TASK DIRECTIONS.
Word for word, restate the records that come next, omitting the images.

(Data records)
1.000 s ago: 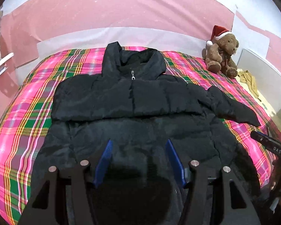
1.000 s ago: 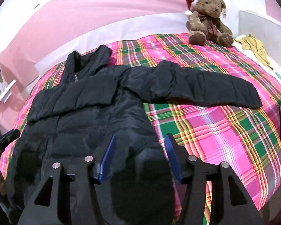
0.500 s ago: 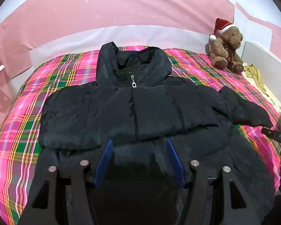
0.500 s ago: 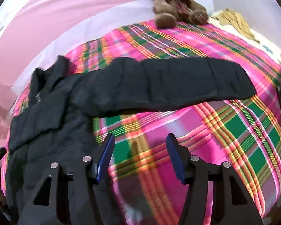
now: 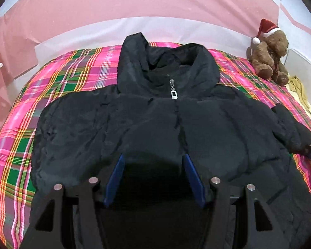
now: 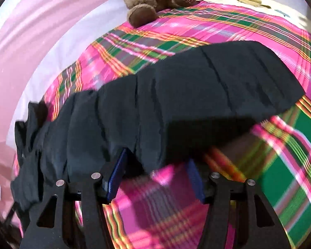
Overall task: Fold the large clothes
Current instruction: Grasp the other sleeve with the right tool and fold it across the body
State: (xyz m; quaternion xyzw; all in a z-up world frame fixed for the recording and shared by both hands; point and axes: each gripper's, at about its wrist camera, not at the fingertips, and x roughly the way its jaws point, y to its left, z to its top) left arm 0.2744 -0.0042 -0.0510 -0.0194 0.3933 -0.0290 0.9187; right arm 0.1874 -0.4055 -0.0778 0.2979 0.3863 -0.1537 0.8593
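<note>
jacket (image 5: 155, 128) flat on plaid bed (image 5: 58, 78) | left tool (image 5: 153, 178) released above it | right tool (image 6: 155, 176) released beside sleeve (image 6: 197, 95)

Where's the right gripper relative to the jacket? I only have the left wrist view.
Observer: The right gripper hangs over the near edge of the sleeve, which is stretched out sideways.
Operator: Holding it?
Observer: No. Its fingers stand apart with nothing pinched between them.
Operator: How does the sleeve lie?
Observer: Flat and straight on the plaid blanket, with its cuff end toward the right of that view.
</note>
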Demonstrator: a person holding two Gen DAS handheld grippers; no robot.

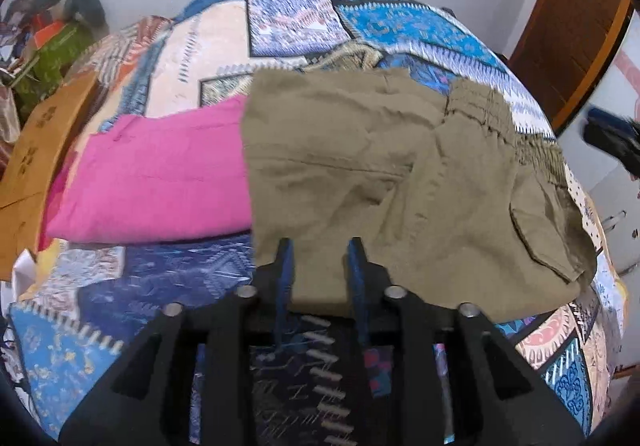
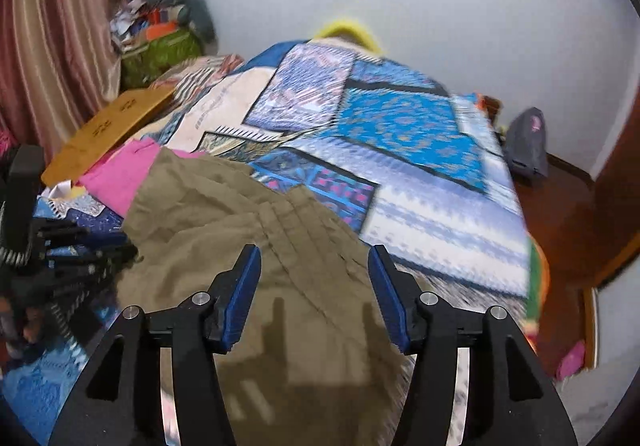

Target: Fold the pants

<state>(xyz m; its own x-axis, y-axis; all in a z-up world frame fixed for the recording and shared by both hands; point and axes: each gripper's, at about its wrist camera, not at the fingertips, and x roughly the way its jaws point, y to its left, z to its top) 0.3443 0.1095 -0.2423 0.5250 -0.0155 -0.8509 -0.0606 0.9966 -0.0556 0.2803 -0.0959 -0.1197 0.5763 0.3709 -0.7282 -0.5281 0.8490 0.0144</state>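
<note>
Khaki cargo pants (image 1: 380, 174) lie folded on a patchwork bedspread (image 1: 360, 22), their elastic waistband to the right and a flap pocket at the lower right. My left gripper (image 1: 320, 250) is open, its blue-padded fingers resting on the pants' near edge with nothing pinched. In the right wrist view the same pants (image 2: 224, 230) lie bunched under my right gripper (image 2: 314, 258), which is wide open just above the cloth. The left gripper's black body (image 2: 52, 258) shows at the left edge there.
A folded pink garment (image 1: 160, 178) lies left of the pants, touching them. A brown cardboard sheet (image 1: 36, 150) and a cluttered pile with a green bag (image 2: 160, 50) sit at the bed's far left. A wooden door (image 1: 568, 30) stands right. A grey bag (image 2: 528, 142) is on the floor.
</note>
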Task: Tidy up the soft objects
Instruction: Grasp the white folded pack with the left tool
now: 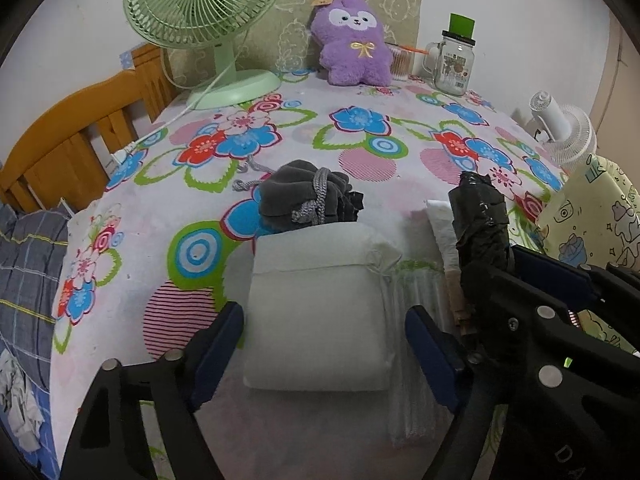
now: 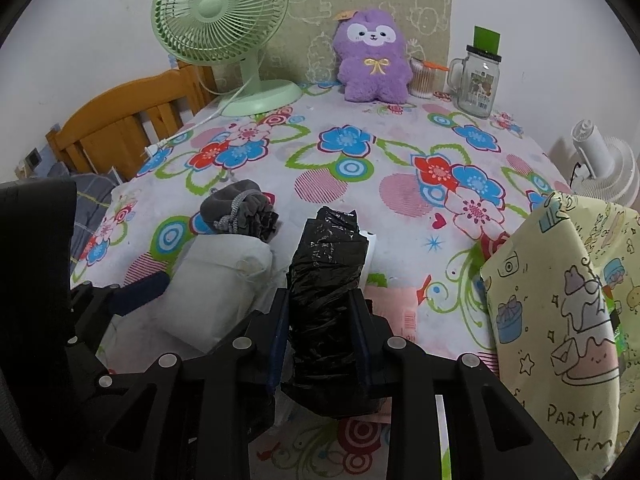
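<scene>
A white soft pouch (image 1: 320, 304) lies on the floral tablecloth between the open fingers of my left gripper (image 1: 324, 344); the pads stand apart from its sides. It also shows in the right wrist view (image 2: 216, 284). A grey drawstring pouch (image 1: 308, 196) lies just behind it, and shows in the right wrist view too (image 2: 240, 212). My right gripper (image 2: 320, 336) is shut on a black plastic roll (image 2: 326, 280), held upright to the right of the white pouch; the roll also shows in the left wrist view (image 1: 480, 220). A purple plush toy (image 1: 352, 44) sits at the back.
A green fan (image 1: 204, 20) stands at the back left, a glass jar (image 1: 454, 64) at the back right. A yellow cartoon bag (image 2: 560, 320) stands at the right edge. A white fan (image 2: 604, 168) and a wooden chair (image 1: 80, 136) flank the table. A pink packet (image 2: 400, 308) lies under the roll.
</scene>
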### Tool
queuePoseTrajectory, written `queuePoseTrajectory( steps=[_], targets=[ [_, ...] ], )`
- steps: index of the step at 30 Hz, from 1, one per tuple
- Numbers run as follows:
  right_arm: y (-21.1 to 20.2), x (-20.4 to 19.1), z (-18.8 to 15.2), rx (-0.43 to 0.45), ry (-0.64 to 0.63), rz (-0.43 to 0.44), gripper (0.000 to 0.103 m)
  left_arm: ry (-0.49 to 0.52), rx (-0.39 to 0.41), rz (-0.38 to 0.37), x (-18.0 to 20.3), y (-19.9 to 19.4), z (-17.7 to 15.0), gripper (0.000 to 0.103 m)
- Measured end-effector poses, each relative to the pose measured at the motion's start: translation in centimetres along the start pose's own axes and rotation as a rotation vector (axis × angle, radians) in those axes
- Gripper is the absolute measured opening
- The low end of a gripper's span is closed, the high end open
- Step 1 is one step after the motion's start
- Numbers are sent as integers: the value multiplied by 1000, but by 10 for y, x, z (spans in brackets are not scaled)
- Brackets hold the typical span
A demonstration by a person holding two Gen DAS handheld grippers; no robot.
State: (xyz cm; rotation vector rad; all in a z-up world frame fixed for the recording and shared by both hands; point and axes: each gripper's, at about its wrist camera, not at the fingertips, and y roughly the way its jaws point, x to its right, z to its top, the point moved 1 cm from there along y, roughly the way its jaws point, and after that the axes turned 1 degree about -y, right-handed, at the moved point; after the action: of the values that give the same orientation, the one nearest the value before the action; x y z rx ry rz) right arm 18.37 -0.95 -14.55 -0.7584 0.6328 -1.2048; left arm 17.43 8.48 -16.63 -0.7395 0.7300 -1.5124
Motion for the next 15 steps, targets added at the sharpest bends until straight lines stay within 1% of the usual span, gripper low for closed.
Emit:
queuePoseTrajectory(
  steps=[3,7,10,15],
  targets=[
    [3,1,0,-6,3,-1,32,-2,-1,-27,1,1,-1,70],
    [4,-1,0,-6,-3,-5,32,0,11,-44,4,-1,-2,61],
    [4,-2,-1,-7,0,-2,32,0,16,-47,7,-3,-4,57],
    [-1,-3,-4,-3,-1,6,32,-6,19,-61,9,-10,-7,55]
  ],
)
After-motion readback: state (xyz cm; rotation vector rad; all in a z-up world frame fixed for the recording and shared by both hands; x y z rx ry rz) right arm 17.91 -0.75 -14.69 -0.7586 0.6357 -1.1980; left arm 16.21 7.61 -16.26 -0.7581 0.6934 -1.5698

EXPECTED OUTPUT.
1.000 s ago: 
1.000 s ago: 
0.500 s ago: 
0.500 s ago: 
now: 
now: 
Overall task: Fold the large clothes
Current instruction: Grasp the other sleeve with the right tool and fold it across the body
State: (xyz m; quaternion xyzw; all in a z-up world frame fixed for the recording and shared by both hands; point and axes: each gripper's, at about its wrist camera, not at the fingertips, and x roughly the way its jaws point, y to its left, z to its top) left arm 0.2744 -0.0042 -0.0510 -0.0194 0.3933 -0.0290 0.9187; right arm 0.1874 -0.4055 -0.0778 0.2979 0.3863 -0.1537 0.8593
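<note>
jacket (image 5: 155, 128) flat on plaid bed (image 5: 58, 78) | left tool (image 5: 153, 178) released above it | right tool (image 6: 155, 176) released beside sleeve (image 6: 197, 95)

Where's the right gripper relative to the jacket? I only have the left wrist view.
Observer: The right gripper hangs over the near edge of the sleeve, which is stretched out sideways.
Operator: Holding it?
Observer: No. Its fingers stand apart with nothing pinched between them.
Operator: How does the sleeve lie?
Observer: Flat and straight on the plaid blanket, with its cuff end toward the right of that view.
</note>
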Demonstrator: a person holding two Gen DAS handheld grippers; no robot.


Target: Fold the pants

<state>(xyz m; its own x-axis, y-axis; all in a z-up world frame fixed for the recording and shared by both hands; point and axes: each gripper's, at about its wrist camera, not at the fingertips, and x roughly the way its jaws point, y to its left, z to its top) 0.3443 0.1095 -0.2423 0.5250 -0.0155 -0.8509 -0.0606 0.9966 -0.0556 0.2803 -0.0959 -0.1197 0.5763 0.3709 -0.7282 -0.5281 0.8490 0.0144</state>
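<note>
Khaki cargo pants (image 1: 380, 174) lie folded on a patchwork bedspread (image 1: 360, 22), their elastic waistband to the right and a flap pocket at the lower right. My left gripper (image 1: 320, 250) is open, its blue-padded fingers resting on the pants' near edge with nothing pinched. In the right wrist view the same pants (image 2: 224, 230) lie bunched under my right gripper (image 2: 314, 258), which is wide open just above the cloth. The left gripper's black body (image 2: 52, 258) shows at the left edge there.
A folded pink garment (image 1: 160, 178) lies left of the pants, touching them. A brown cardboard sheet (image 1: 36, 150) and a cluttered pile with a green bag (image 2: 160, 50) sit at the bed's far left. A wooden door (image 1: 568, 30) stands right. A grey bag (image 2: 528, 142) is on the floor.
</note>
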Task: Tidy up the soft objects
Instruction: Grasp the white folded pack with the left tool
now: 
now: 
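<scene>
A white soft pouch (image 1: 320, 304) lies on the floral tablecloth between the open fingers of my left gripper (image 1: 324, 344); the pads stand apart from its sides. It also shows in the right wrist view (image 2: 216, 284). A grey drawstring pouch (image 1: 308, 196) lies just behind it, and shows in the right wrist view too (image 2: 240, 212). My right gripper (image 2: 320, 336) is shut on a black plastic roll (image 2: 326, 280), held upright to the right of the white pouch; the roll also shows in the left wrist view (image 1: 480, 220). A purple plush toy (image 1: 352, 44) sits at the back.
A green fan (image 1: 204, 20) stands at the back left, a glass jar (image 1: 454, 64) at the back right. A yellow cartoon bag (image 2: 560, 320) stands at the right edge. A white fan (image 2: 604, 168) and a wooden chair (image 1: 80, 136) flank the table. A pink packet (image 2: 400, 308) lies under the roll.
</scene>
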### Tool
queuePoseTrajectory, written `queuePoseTrajectory( steps=[_], targets=[ [_, ...] ], )`
- steps: index of the step at 30 Hz, from 1, one per tuple
- Numbers run as follows:
  right_arm: y (-21.1 to 20.2), x (-20.4 to 19.1), z (-18.8 to 15.2), rx (-0.43 to 0.45), ry (-0.64 to 0.63), rz (-0.43 to 0.44), gripper (0.000 to 0.103 m)
  left_arm: ry (-0.49 to 0.52), rx (-0.39 to 0.41), rz (-0.38 to 0.37), x (-18.0 to 20.3), y (-19.9 to 19.4), z (-17.7 to 15.0), gripper (0.000 to 0.103 m)
- Measured end-effector poses, each relative to the pose measured at the motion's start: translation in centimetres along the start pose's own axes and rotation as a rotation vector (axis × angle, radians) in those axes
- Gripper is the absolute measured opening
- The low end of a gripper's span is closed, the high end open
- Step 1 is one step after the motion's start
- Numbers are sent as integers: the value multiplied by 1000, but by 10 for y, x, z (spans in brackets are not scaled)
- Brackets hold the typical span
A demonstration by a person holding two Gen DAS handheld grippers; no robot.
State: (xyz cm; rotation vector rad; all in a z-up world frame fixed for the recording and shared by both hands; point and axes: each gripper's, at about its wrist camera, not at the fingertips, and y roughly the way its jaws point, x to its right, z to its top, the point moved 1 cm from there along y, roughly the way its jaws point, and after that the axes turned 1 degree about -y, right-handed, at the moved point; after the action: of the values that give the same orientation, the one nearest the value before the action; x y z rx ry rz) right arm 18.37 -0.95 -14.55 -0.7584 0.6328 -1.2048; left arm 17.43 8.48 -16.63 -0.7395 0.7300 -1.5124
Motion for the next 15 steps, targets added at the sharpest bends until straight lines stay within 1% of the usual span, gripper low for closed.
Emit:
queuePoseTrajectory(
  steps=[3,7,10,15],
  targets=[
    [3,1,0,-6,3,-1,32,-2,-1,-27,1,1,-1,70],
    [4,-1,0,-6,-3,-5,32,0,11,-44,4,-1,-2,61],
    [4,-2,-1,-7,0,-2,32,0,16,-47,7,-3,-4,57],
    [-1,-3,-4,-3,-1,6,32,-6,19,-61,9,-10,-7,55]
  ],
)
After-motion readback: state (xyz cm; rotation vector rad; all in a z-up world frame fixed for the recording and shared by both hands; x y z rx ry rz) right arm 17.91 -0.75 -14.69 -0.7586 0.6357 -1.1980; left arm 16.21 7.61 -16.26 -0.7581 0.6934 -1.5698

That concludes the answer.